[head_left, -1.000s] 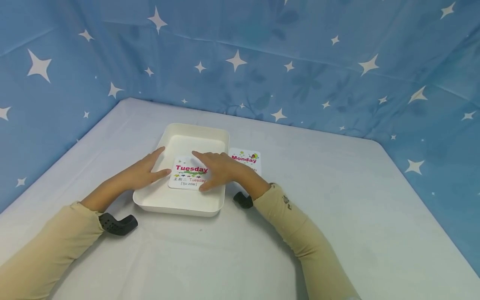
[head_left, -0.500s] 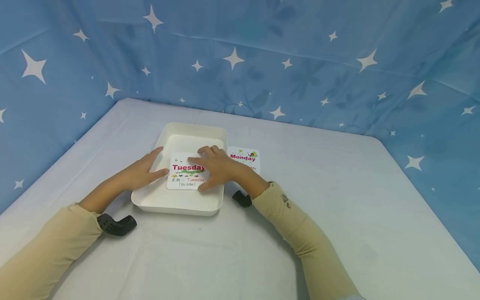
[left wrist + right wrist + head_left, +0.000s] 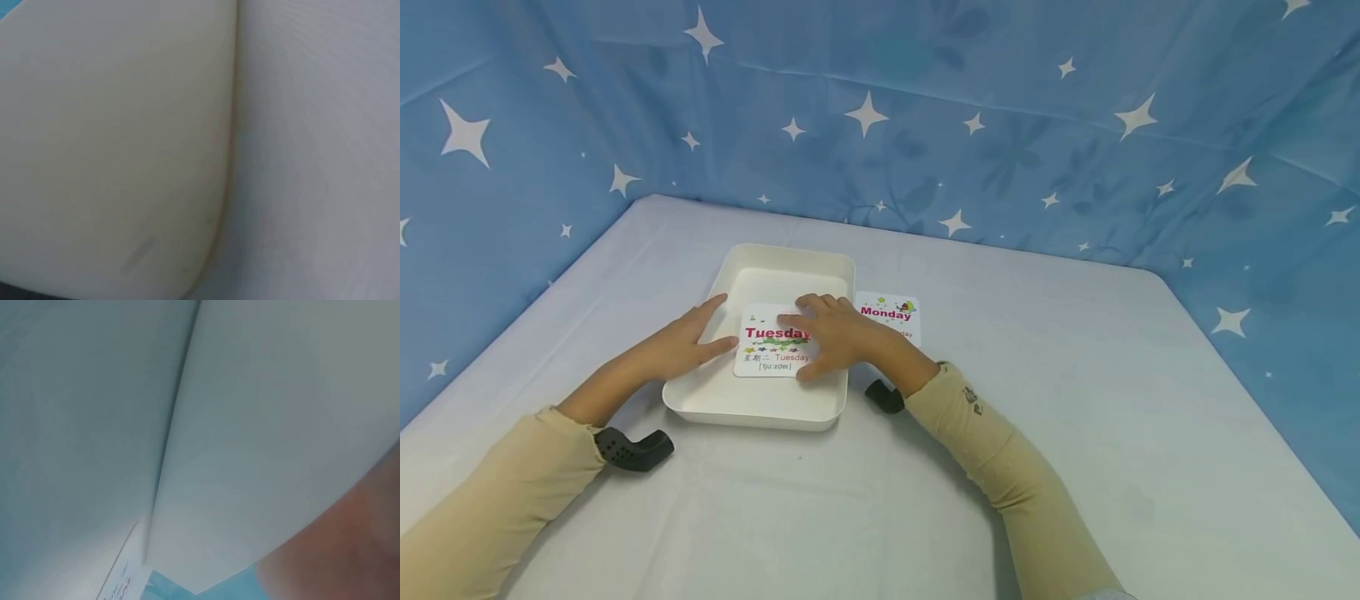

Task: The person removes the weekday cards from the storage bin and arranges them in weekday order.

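Observation:
A white card printed "Tuesday" [image 3: 771,364] lies over the white tray [image 3: 760,404], its right part hidden by my right hand [image 3: 838,337]. That hand's index fingertip is on the card's face, with the thumb at its lower edge and the other fingers bent near its upper edge. My left hand [image 3: 677,343] reaches over the tray's left rim, fingers straight and spread. Its thumb tip is right at the card's left edge. Both wrist views show mainly the tray's outer wall [image 3: 125,137], [image 3: 262,425]; the right one includes a blurred part of my right hand [image 3: 337,544].
Another card, printed "Monday" [image 3: 887,314], lies on the white tablecloth [image 3: 1075,400] right of the tray, partly behind my right hand. Black curved pieces [image 3: 636,451] sit at both cuffs. A blue star-patterned curtain [image 3: 925,167] stands behind the table.
My right fingers have bent further in over the Tuesday card, and its upper edge has shifted slightly up and left. The left hand keeps its place at the tray's left side.

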Motion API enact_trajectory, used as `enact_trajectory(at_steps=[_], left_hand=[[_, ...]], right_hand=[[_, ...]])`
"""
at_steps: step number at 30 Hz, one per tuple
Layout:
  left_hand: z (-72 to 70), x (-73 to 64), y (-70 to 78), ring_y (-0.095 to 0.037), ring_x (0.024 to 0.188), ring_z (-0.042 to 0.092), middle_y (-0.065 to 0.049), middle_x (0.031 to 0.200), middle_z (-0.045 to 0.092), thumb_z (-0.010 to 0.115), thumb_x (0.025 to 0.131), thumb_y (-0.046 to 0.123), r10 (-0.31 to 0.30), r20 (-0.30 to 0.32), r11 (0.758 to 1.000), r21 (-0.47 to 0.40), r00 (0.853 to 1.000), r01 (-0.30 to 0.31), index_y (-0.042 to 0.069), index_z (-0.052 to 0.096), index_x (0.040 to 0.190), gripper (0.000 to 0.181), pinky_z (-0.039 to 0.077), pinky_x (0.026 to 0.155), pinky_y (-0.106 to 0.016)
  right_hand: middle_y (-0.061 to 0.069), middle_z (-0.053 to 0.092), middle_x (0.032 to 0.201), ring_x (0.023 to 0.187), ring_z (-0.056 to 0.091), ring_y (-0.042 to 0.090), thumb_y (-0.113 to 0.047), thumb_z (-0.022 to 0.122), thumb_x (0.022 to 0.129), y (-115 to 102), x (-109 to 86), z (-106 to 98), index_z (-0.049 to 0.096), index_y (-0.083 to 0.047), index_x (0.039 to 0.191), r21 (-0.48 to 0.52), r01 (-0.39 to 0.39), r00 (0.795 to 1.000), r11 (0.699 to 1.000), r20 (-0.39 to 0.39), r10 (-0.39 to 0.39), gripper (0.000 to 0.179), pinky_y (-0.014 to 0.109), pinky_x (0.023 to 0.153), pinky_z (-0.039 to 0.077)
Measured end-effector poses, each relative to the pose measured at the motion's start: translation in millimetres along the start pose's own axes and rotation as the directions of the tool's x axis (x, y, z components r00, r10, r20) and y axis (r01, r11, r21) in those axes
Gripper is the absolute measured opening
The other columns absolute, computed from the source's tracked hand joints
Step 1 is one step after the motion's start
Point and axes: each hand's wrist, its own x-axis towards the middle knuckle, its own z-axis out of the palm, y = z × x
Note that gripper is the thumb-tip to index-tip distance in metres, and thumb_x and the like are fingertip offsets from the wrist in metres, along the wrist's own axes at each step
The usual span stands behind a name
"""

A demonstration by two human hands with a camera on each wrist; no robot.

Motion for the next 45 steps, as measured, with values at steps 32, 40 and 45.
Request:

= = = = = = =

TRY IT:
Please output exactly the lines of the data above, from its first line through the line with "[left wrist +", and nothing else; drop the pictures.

WORKED SOLUTION:
[head_left, -1.000s] 
[head_left, -0.500s] 
[left wrist + right wrist + head_left, +0.000s] 

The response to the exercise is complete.